10. Database Files and Storage Flashcards
(7 cards)
Storage Hierarchy:
Multiple levels of storage with trade-offs in speed, cost, and capacity: Primary (CPU access - cache, RAM), Secondary (Disk - HDDs, SSDs), Tertiary (Optical, Tape). Databases rely heavily on secondary storage.
Blocks:
Data is transferred between disk and memory in fixed-size units called blocks (or pages). It is more efficient to transfer data in blocks than individual records due to disk access time components (seek time, rotational latency).
Buffering:
Reserving areas in main memory (buffers) to hold disk blocks, allowing parallelisation of I/O and CPU processing.
Records (Collections of related data values):
◦ Fixed Length: All records have the same size.
◦ Variable Length: Records have different sizes.
Spanned vs Unspanned Records:
◦ Unspanned: A record cannot cross block boundaries.

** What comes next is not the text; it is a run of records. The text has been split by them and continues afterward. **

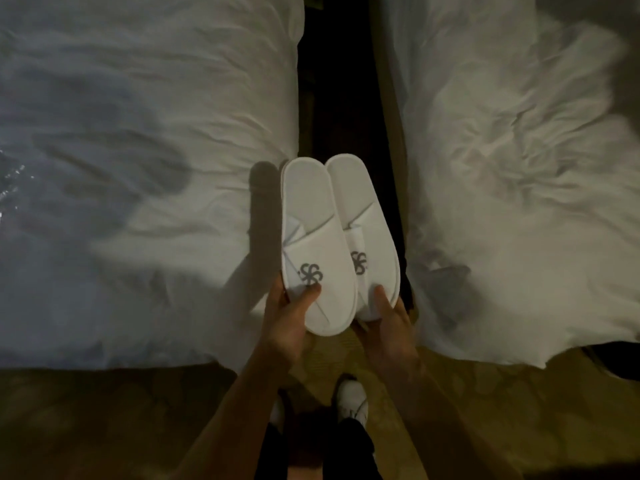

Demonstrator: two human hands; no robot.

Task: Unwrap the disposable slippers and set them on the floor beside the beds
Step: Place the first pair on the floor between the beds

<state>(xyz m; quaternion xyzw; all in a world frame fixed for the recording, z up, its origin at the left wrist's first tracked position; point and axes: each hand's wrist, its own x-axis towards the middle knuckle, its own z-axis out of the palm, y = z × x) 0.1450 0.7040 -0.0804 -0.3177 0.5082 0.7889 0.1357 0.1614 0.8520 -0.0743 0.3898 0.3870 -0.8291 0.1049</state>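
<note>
Two white disposable slippers with a grey swirl logo are held side by side in the air, over the gap between two beds. My left hand [289, 311] grips the toe end of the left slipper [313, 237], thumb on its logo. My right hand [388, 317] holds the toe end of the right slipper [367, 223], which lies partly under the left one. No wrapper shows on either slipper. The heels point away from me.
A bed with a rumpled white duvet [138, 168] lies on the left, another one [519, 168] on the right. A narrow dark gap [339, 81] runs between them. Patterned carpet [485, 410] lies below, with my white shoes [351, 400] on it.
</note>
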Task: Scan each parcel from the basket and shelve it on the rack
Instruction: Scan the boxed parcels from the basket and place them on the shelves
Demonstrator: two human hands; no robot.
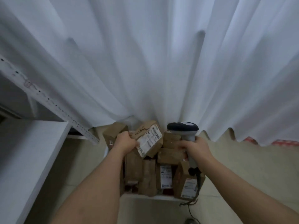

Simple to implement, but can waste space if records don’t fit neatly into blocks.
◦ Spanned: A record can be split across multiple blocks. More efficient use of block space, especially for large or variable-length records, but more complex to implement and access.
Record Blocking:
The blocking factor (bfr) is the number of records stored per block. For fixed-length, bfr = floor(Block Size / Record Size).
File Organization (How records are arranged in a file on disk):
◦ Unordered Records (Heap Files): Records are inserted at the end. Efficient for insertion. Slow for search (linear scan). Deletion leaves fragmented space. Sorting requires creating a new copy.
◦ Ordered Records (Sorted Files): Records are sorted based on a key field. Efficient for sequential reading and range searches on the sort key. Binary search on the sort key is O(log2 b) disk accesses. Expensive for insertion/deletion/update of sort key values. No help for searching on non-sort key fields.
◦ Hashed Records (Hash Files): Records are placed based on a hash function applied to a key field. Extremely fast access (direct address) for exact matches on the hash key. Easier insertion/deletion than sorted files. Collision resolution is needed.